La invocación del Espíritu Santo al empezar la Divina Liturgia
La Divina Liturgia constituye la forma perfecta del culto cristiano de adoración, de exaltación, de agradecimiento y de testimonio de nuestra fe.
El solemne ritual del sacerdote, al comenzar la Divina Liturgia, representa “el tiempo anunciado por el profeta Isaías, del nacimiento de San Juan el Bautista y la Encarnación de Cristo por nosotros” (San Germán de Constantinopla). La oración de invocación del Espíritu Santo es pronunciada mientras el sacerdote alza las manos, en un gesto litúrgico que tiene su fundamento en las palabras del Santo Apóstol Pablo: “Quiero, pues, que los hombres oren en todo lugar elevando hacia el cielo unas manos piadosas, sin ira ni discusiones” (I Timoteo 2, 8), pero que con el paso del tiempo se fue reduciendo a las disposiciones litúrgicas atinentes únicamente al clero.
“Rey celestial, Consolador, Espíritu de verdad, que estás en todo lugar llenándolo todo, tesoro de bienes y dador de vida: ven a habitar en nosotros, purifícanos de toda mancha y salva, Tú que eres bueno, nuestras almas”, es la primera oración de la Divina Liturgia, misma que tiene su fundamento en la Santa Escritura, específicamente en el Nuevo Testamento, en la prédica del Señor en la Última Cena, antes de Su Pasión (Juan 14, 16-17; 14, 26; 15, 26).

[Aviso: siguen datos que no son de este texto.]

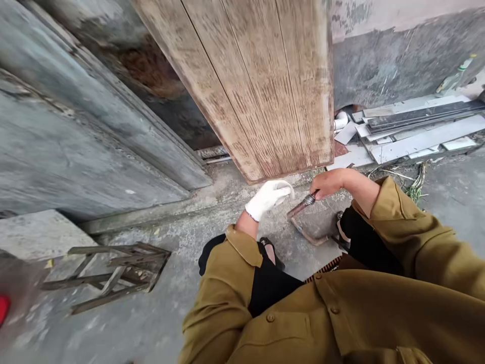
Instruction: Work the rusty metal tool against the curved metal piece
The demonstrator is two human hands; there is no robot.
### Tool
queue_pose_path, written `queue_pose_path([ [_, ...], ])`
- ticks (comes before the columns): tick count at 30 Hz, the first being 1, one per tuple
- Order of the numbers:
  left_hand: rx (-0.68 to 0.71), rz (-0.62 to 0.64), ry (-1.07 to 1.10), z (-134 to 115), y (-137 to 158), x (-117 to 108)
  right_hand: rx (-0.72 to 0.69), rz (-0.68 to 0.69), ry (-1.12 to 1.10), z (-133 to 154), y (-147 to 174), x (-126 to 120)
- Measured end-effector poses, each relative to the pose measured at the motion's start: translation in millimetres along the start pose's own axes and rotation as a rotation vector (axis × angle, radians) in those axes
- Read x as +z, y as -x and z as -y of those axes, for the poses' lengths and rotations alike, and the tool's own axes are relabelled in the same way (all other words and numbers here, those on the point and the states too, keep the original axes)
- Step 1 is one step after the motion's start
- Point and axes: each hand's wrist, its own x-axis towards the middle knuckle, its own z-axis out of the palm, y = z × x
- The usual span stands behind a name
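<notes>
My right hand (326, 183), bare, is closed around a rusty tool (303, 206) with wire wound about its shaft. A thin, bent, rusty metal piece (308, 236) shows below the tool's lower end; whether the two are joined I cannot tell. My left hand (267, 198) wears a white glove and is held left of the tool, apart from it. Its fingers are curved, with a gap between thumb and forefinger, and no object shows clearly in them. Just beyond both hands, a worn wooden panel (261, 86) with long dark grooves leans upright, its lower edge near the ground.
A small wooden frame (117, 273) lies on the concrete at left, beside a pale board (43, 235). Grey panels (94, 116) stand at the left. Stacked strips (420, 124) and a bottle (454, 76) are along the right wall. My feet are just below my hands.
</notes>
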Motion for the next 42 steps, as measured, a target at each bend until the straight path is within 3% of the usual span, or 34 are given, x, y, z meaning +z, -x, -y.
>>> queue_pose_path([
  [2, 0.006, 0.020, 0.012, 7, -2, 2, -0.110, 0.213, -0.186, -1, 13, -3],
  [3, 0.019, 0.010, 0.031, 11, -3, 3, -0.178, 0.222, -0.262, -2, 18, -5],
  [5, 0.046, -0.020, 0.111, 22, -5, 6, -0.278, 0.099, -0.401, -1, 25, -10],
  [7, 0.063, -0.008, 0.217, 33, -7, 10, -0.291, -0.088, -0.529, 4, 26, -14],
  [10, 0.099, 0.041, 0.316, 43, -8, 14, -0.198, -0.325, -0.650, 17, 21, -15],
  [13, 0.094, 0.073, 0.308, 46, -6, 17, -0.119, -0.451, -0.645, 25, 11, -14],
  [16, 0.017, 0.117, 0.239, 43, -1, 18, 0.013, -0.552, -0.484, 16, -4, -11],
  [19, -0.060, 0.145, 0.099, 39, 4, 16, 0.222, -0.630, -0.163, -5, -21, -5],
  [21, -0.092, 0.145, -0.010, 36, 8, 14, 0.301, -0.604, 0.052, -16, -29, 1],
  [23, -0.113, 0.127, -0.112, 34, 10, 11, 0.330, -0.481, 0.155, -21, -33, 9],
  [28, -0.117, 0.069, -0.192, 31, 14, 10, 0.263, 0.093, 0.039, -10, -28, 29],
  [31, -0.125, 0.106, -0.160, 33, 15, 12, 0.133, 0.279, -0.045, 3, -21, 33],
  [35, -0.092, 0.043, -0.032, 43, 13, 17, -0.075, 0.265, -0.241, 8, -6, 19],
  [38, -0.014, -0.003, 0.143, 53, 10, 23, -0.191, 0.121, -0.362, 4, 4, 6],
  [42, 0.059, 0.064, 0.300, 60, 11, 30, -0.202, -0.123, -0.626, 1, 12, 2],
])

Después de la oración de invocación, el sacerdote se inclina repitiendo la doxología que las legiones celestiales exclamaron cuando el Nacimiento del Señor, en aquel establo de Belén: “Gloria a Dios en las alturas y en la tierra paz a los hombres de buena voluntad” (Lucas 2, 14), porque la Divina Liturgia representa una actualización del nacimiento, vida, muerte y resurrección de Cristo. Además, constituye la forma perfecta del culto cristiano de adoración, de exaltación, de agradecimiento y de testimonio de nuestra fe, que se eleva a Dios por medio de Su Hijo Jesucristo (Romanos 16, 27; Filipenses 1, 2-3, 19).